» **ACTIVITY**
Only the lines that hold "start" should be in the answer, each copied from the data below.

[Records excerpted from a collection]
=== Begin Enclosure ===
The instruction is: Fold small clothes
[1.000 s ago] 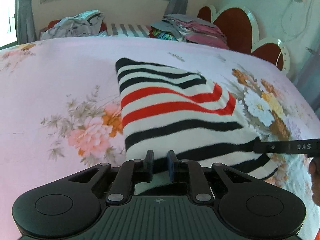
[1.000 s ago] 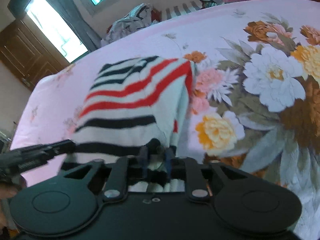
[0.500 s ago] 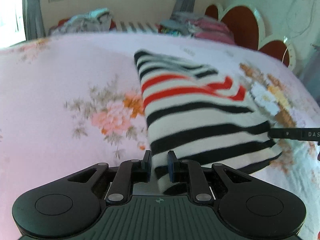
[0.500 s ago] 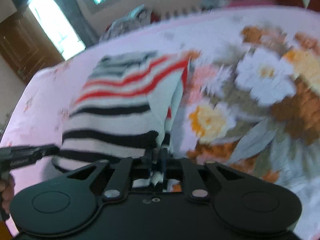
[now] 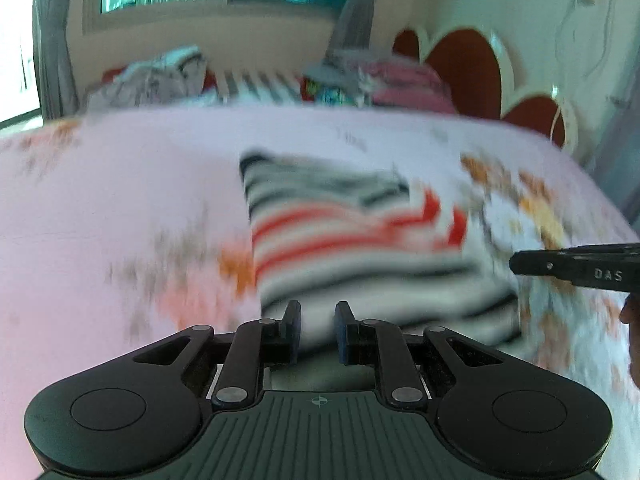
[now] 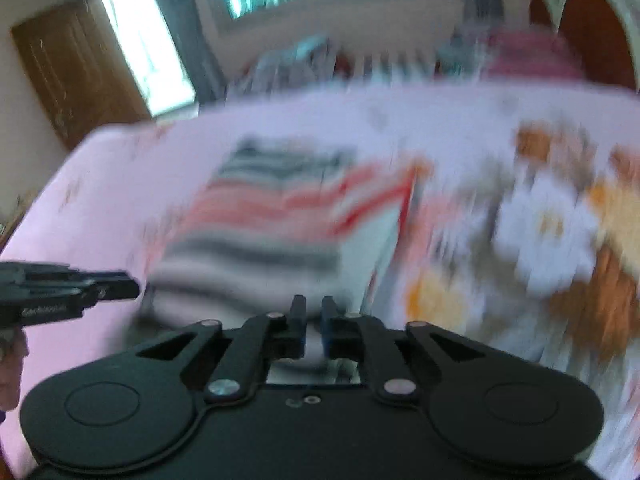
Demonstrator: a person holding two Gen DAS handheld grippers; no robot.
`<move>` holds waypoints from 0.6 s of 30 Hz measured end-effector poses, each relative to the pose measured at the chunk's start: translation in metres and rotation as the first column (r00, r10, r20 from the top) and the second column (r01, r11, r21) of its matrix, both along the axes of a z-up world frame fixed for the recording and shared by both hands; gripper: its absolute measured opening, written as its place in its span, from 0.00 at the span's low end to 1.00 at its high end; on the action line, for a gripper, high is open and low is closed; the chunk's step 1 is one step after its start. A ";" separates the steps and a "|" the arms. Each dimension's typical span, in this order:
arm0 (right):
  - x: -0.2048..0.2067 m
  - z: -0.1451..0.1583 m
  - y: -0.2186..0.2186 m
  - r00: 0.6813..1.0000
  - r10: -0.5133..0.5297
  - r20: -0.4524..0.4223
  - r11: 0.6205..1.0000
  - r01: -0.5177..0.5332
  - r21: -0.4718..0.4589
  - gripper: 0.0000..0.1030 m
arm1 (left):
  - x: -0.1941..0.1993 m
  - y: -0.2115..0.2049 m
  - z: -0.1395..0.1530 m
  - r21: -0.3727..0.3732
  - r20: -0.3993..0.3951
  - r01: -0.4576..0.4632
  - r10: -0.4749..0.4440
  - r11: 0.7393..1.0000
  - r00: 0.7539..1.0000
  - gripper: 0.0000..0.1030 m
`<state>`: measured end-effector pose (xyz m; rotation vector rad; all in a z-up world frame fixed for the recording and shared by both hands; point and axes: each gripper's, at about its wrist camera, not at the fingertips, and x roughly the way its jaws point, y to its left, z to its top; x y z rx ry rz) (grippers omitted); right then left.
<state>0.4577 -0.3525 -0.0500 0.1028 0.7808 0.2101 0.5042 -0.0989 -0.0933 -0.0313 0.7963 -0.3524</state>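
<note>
A small garment with black, red and white stripes (image 5: 352, 240) (image 6: 272, 224) lies on the pink flowered bedsheet (image 5: 120, 200). Both views are blurred by motion. My left gripper (image 5: 318, 312) is shut on the garment's near edge, with pale cloth showing between its pads. My right gripper (image 6: 313, 306) is shut on the near right corner, where the cloth hangs in a raised fold. Each gripper shows in the other's view: the right one (image 5: 516, 264) at the garment's right side, the left one (image 6: 136, 290) at its left side.
Loose clothes (image 5: 160, 76) and a folded stack (image 5: 380, 76) lie along the bed's far edge under the window. A red and white headboard (image 5: 468, 68) stands at the right. A wooden door (image 6: 72, 76) is at the far left. Flowered sheet (image 6: 540, 220) spreads to the right.
Both grippers have risen with the garment's near edge still in them. The garment now looks shorter and farther away, and the right wrist view has rolled toward level.
</note>
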 end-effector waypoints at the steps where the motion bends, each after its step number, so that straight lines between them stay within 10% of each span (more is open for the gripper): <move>1: 0.014 0.004 -0.002 1.000 -0.013 0.019 1.000 0.012 0.007 0.12 | 0.015 -0.005 0.005 -0.012 0.018 0.009 -0.009 1.000 1.000 0.16; 8: 0.104 -0.027 0.013 1.000 0.002 -0.017 0.997 -0.004 -0.083 0.10 | 0.104 -0.047 -0.029 0.064 -0.096 0.085 -0.079 0.994 0.992 0.16; 10: 0.119 -0.062 0.011 0.991 -0.023 -0.134 0.987 0.001 -0.163 0.08 | 0.107 -0.046 -0.043 0.055 -0.108 0.090 -0.083 0.994 0.991 0.16; 18: 0.103 -0.039 0.006 0.999 0.000 -0.042 0.996 -0.004 -0.094 0.12 | 0.087 -0.044 -0.031 0.041 -0.060 0.057 -0.054 0.998 0.997 0.16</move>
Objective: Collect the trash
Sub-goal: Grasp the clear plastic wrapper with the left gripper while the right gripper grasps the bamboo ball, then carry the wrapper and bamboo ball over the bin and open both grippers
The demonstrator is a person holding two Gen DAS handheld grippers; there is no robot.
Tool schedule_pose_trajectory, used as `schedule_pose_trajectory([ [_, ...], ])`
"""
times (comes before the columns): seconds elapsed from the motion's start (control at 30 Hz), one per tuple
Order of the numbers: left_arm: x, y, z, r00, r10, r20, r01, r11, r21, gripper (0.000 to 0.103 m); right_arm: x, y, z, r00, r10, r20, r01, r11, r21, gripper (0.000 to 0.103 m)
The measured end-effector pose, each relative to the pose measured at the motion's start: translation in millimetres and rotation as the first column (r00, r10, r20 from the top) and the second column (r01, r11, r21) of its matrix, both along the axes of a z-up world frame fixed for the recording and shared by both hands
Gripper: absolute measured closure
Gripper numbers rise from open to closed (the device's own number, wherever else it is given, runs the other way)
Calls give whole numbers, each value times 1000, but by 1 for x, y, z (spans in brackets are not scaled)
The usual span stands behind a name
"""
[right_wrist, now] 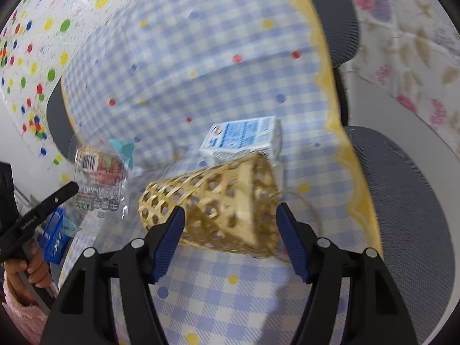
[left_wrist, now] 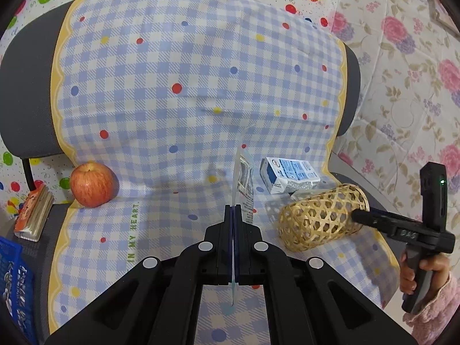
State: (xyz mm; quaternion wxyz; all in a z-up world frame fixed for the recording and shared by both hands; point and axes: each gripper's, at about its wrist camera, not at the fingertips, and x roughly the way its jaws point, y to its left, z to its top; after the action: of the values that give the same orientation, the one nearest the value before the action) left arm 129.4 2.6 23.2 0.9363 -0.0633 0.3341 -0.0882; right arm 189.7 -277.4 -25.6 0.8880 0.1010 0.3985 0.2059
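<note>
A blue-checked cloth (left_wrist: pixel 172 86) printed with coloured dots is covering the seat and back of a grey chair (left_wrist: pixel 26 92), with balloon-print and floral sheets hanging behind it.

Far to the left of your left fingers, a blue crate (left_wrist: pixel 11 270) is showing at the frame edge; its contents cannot be made out. Just inward of it a small book-like stack (left_wrist: pixel 33 215) is standing on the bare seat edge, and an apple (left_wrist: pixel 92 184) is sitting against the backrest.

Your left gripper (left_wrist: pixel 233 215) is pinching a clear plastic wrapper (left_wrist: pixel 244 184) edge-on, pads pressed together on the film. It appears to be clear of the cloth, presumably so it can be carried off as trash.

Beyond and to the right of those fingers, a blue-and-white carton (left_wrist: pixel 287 174) is lying flat on the cloth. A woven bamboo basket (left_wrist: pixel 319 218) is lying on its side in front of it, nearly touching; through the weave it looks empty.

Your right gripper (right_wrist: pixel 230 218) is standing with its fingers spread wide, the basket lying between and just ahead of the tips, neither pad (right_wrist: pixel 169 238) clearly touching it. You appear to be lining up to take the basket, possibly to right it as a receptacle.
</note>
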Motion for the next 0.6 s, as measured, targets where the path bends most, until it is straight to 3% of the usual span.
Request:
schedule_pose_trajectory([
  [0.1,-6,-2,1,1000,-5,3,5,1000,4,102,-18,13,6,998,45,31,-44,999,-30,76],
  [0.33,-39,-9,7,999,-34,14,34,999,-5,102,-74,40,42,991,52,126,-40,995,-94,96],
  [0.6,-109,-22,18,993,-85,77,87,996,-13,102,-156,65,89,973,30,230,12,984,-177,97],
])
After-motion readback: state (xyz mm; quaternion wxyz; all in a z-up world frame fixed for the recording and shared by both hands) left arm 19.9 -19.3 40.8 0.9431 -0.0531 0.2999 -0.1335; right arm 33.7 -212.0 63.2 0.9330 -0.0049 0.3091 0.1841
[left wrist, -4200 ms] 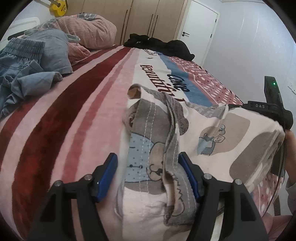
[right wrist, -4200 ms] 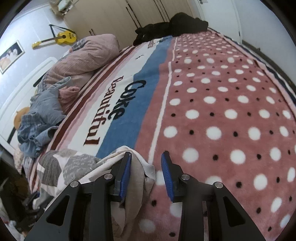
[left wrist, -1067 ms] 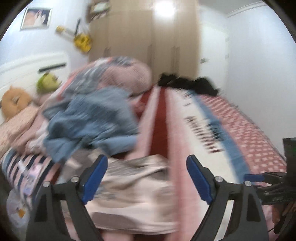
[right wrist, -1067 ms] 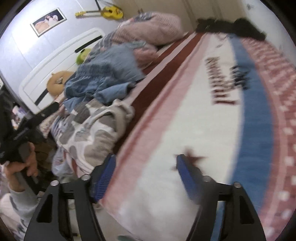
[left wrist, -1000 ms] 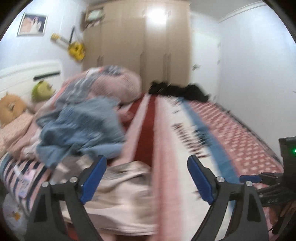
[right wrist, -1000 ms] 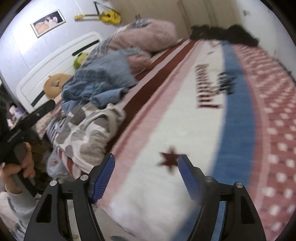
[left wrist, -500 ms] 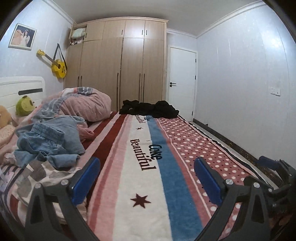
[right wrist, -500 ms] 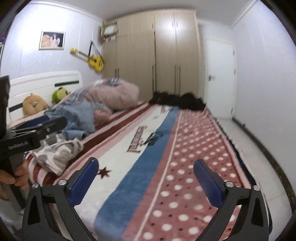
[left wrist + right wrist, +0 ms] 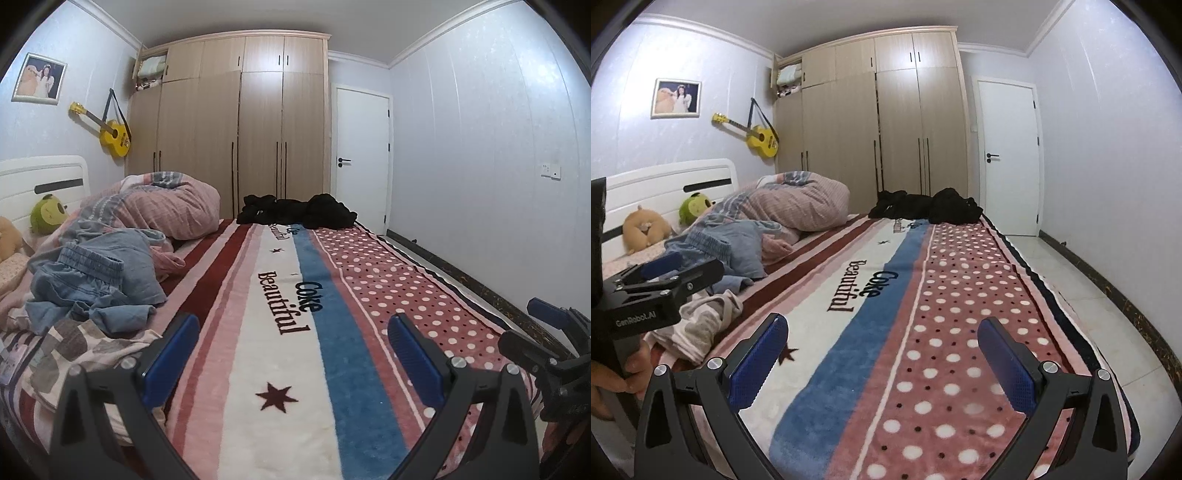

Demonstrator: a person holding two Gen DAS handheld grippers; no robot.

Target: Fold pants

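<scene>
Both hand-held grippers, left [image 9: 291, 347] and right [image 9: 882, 347], have just been opening and now gape wide with nothing between them, where earlier each pinched the pants [image 9: 79, 345]. The pants now lie bundled at eight o'clock on the bed [image 9: 291, 369].

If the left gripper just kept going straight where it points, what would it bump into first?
Probably the striped blanket itself: the open left gripper tilts down at its white stripe, with nothing between. The patterned pants lie off to the side.
</scene>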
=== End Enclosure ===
» **RESPONSE BELOW**
`<move>` holds waypoints from 0.6 s of 30 Hz measured end-effector poses, each relative to the pose measured at the chunk's start: translation in metres and rotation as the first column (r00, r10, r20 from the top) and the second column (r01, r11, r21) of its matrix, both along the axes of a z-up world frame fixed for the recording and shared by both hands; gripper: its absolute measured opening, written as its place in its span, from 0.00 at the span's low end to 1.00 at its high end; on the action line, for a gripper, high is open and low is closed; the chunk's step 1 is one step after its start. A ";" separates the steps and a "|" the arms. Each dimension's typical span, in this order:
times (comes before the columns): seconds elapsed from the motion's start (control at 30 Hz), one per tuple
The measured end-effector pose, each relative to the pose measured at the motion's start: translation in millimetres and rotation as the first column (r00, r10, r20 from the top) and the second column (r01, r11, r21) of its matrix, both along the axes of a z-up world frame fixed for the recording and shared by both hands

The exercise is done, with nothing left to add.